What you return should be each line of the data containing the string "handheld".

++++ GIVEN RECORDS ++++

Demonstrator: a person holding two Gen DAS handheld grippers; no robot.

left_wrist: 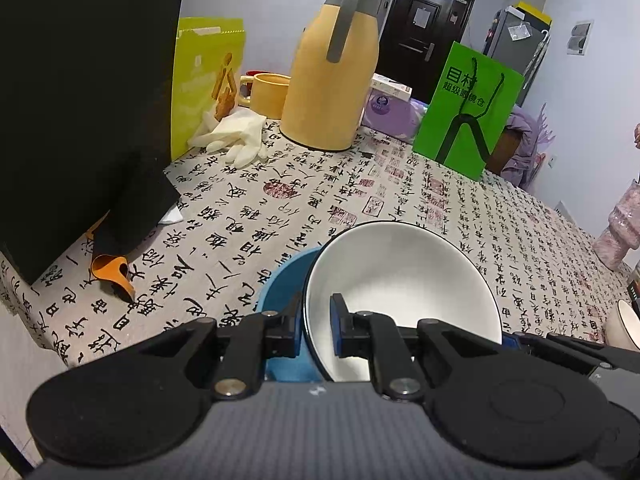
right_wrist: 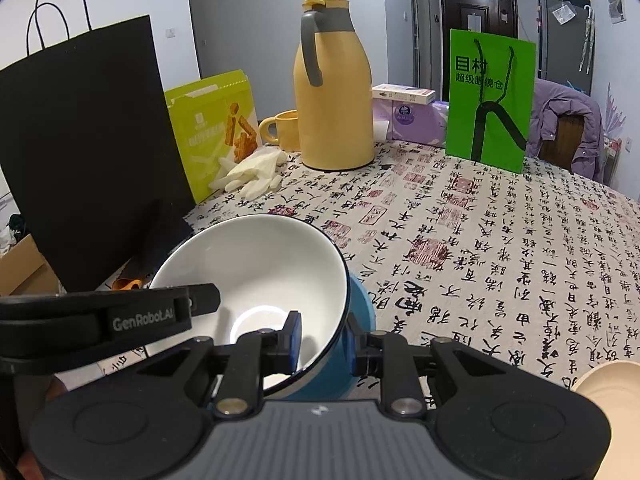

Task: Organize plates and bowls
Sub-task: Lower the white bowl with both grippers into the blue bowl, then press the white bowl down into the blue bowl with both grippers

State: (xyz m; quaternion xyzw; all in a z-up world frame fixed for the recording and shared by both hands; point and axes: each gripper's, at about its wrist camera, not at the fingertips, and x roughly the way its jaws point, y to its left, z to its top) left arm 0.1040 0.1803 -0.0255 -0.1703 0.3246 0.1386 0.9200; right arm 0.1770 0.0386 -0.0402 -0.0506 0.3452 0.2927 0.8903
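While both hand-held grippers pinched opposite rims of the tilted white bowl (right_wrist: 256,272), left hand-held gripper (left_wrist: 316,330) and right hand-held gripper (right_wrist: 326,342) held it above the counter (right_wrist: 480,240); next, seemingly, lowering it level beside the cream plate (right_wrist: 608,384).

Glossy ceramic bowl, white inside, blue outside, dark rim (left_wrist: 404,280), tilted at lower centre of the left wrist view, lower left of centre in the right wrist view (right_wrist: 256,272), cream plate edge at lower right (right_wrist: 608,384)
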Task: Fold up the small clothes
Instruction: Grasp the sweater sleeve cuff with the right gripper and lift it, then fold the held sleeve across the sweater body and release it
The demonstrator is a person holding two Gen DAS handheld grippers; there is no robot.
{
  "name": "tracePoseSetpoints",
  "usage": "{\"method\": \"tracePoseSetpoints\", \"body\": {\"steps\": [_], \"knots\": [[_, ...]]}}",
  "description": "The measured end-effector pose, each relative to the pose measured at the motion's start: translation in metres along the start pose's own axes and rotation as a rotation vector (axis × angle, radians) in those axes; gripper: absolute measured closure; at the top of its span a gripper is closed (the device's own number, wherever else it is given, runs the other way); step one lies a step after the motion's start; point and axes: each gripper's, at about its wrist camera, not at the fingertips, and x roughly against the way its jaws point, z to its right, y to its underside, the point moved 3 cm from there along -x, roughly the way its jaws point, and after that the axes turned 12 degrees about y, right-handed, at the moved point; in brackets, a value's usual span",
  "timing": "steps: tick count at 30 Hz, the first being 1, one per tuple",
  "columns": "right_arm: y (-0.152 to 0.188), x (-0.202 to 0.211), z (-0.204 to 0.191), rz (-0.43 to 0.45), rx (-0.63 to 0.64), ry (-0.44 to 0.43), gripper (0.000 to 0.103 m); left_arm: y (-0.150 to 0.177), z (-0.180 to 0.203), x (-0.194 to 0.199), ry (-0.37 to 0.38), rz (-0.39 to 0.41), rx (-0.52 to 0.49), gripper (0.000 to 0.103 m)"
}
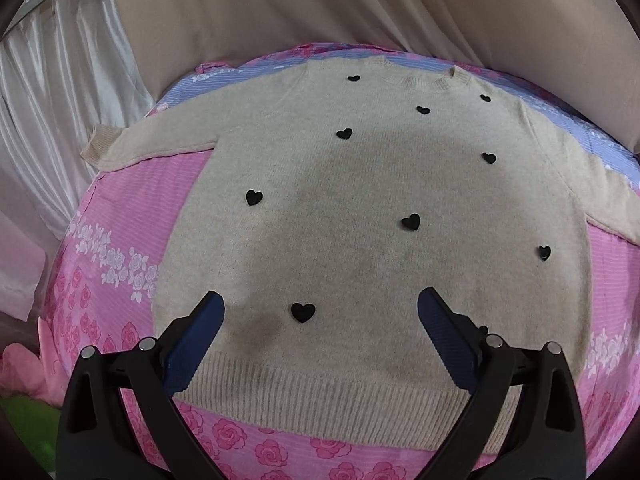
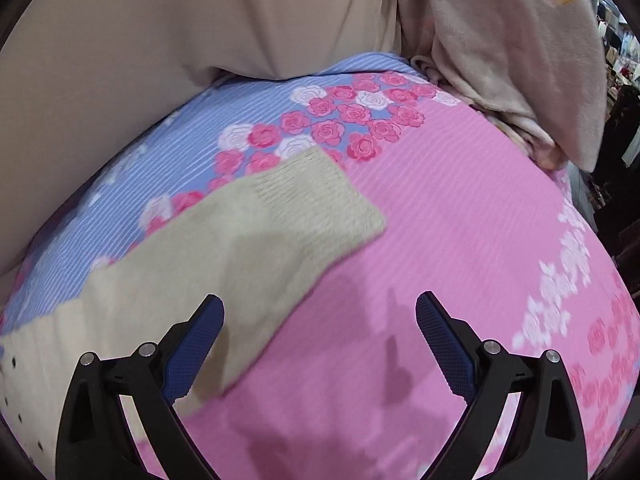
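Beige knit, scattered with small black hearts [image 1: 411,222], makes up the sweater [image 1: 360,208], which lies spread flat and face up on a bed sheet [image 1: 120,216] printed in pink and blue with roses; its neckline [image 1: 436,82] points away from the left wrist camera and its ribbed hem [image 1: 320,396] lies nearest it; one sleeve [image 1: 132,144] stretches out to the left, its ribbed cuff at the sheet's edge, and the other runs off to the right side of that view; the left claw [image 1: 320,304] hangs above the lower part of the sweater with its blue-padded fingers [image 1: 196,344] spread wide and nothing between them, one black heart showing in the gap; in the right wrist view the right-hand sleeve [image 2: 240,248] lies diagonally across the sheet, its ribbed cuff [image 2: 328,196] pointing up and to the right, flat on the blue and pink fabric; the right claw [image 2: 320,308] is likewise wide apart and holds nothing, its left finger over the lower edge of that sleeve and its right finger over bare pink sheet, though whether either touches the cloth I cannot tell; beige fabric [image 2: 160,32] rises behind the bed, pale curtains [image 1: 60,92] hang at the left, and a pale fleecy blanket [image 2: 500,60] lies bunched at the far right corner of the bed.
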Motion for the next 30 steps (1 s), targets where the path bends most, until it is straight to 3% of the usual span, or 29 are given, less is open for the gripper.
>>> {"method": "tracePoseSetpoints", "body": {"steps": [2,4,5,7,9,13,19,25,30], "knots": [[-0.008,-0.019,-0.005,-0.034,-0.005,-0.004,0.010,-0.001,0.003,-0.005,-0.014,-0.011,-0.007,0.008],[-0.012,-0.034,-0.010,-0.057,-0.011,-0.030,0.030,-0.003,0.005,-0.009,-0.026,-0.020,-0.014,0.008],[-0.012,-0.035,-0.012,-0.048,-0.015,-0.038,0.031,-0.004,0.005,-0.011,-0.029,-0.022,-0.015,0.008],[-0.015,-0.033,-0.017,-0.013,-0.018,-0.084,0.067,-0.005,0.004,-0.014,-0.033,-0.028,-0.015,0.008],[-0.019,-0.031,-0.020,-0.028,-0.043,-0.150,0.087,-0.007,0.002,-0.017,-0.031,-0.034,-0.011,0.008],[-0.027,0.014,-0.027,0.050,-0.094,-0.296,0.087,-0.010,-0.002,-0.018,-0.013,-0.030,-0.003,0.008],[-0.015,0.133,-0.089,0.146,0.029,-0.568,0.087,-0.009,-0.012,-0.017,0.041,-0.014,0.031,0.008],[0.052,0.227,-0.207,0.133,0.272,-0.775,0.087,-0.007,-0.034,-0.006,0.083,0.024,0.076,0.008],[0.128,0.244,-0.308,0.082,0.481,-0.799,0.087,0.000,-0.067,0.004,0.080,0.051,0.127,0.007]]}}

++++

EXERCISE RESULT:
Demonstrator: a person holding two Gen DAS handheld grippers; no robot.
The demonstrator is a person holding two Gen DAS handheld grippers; there is no robot.

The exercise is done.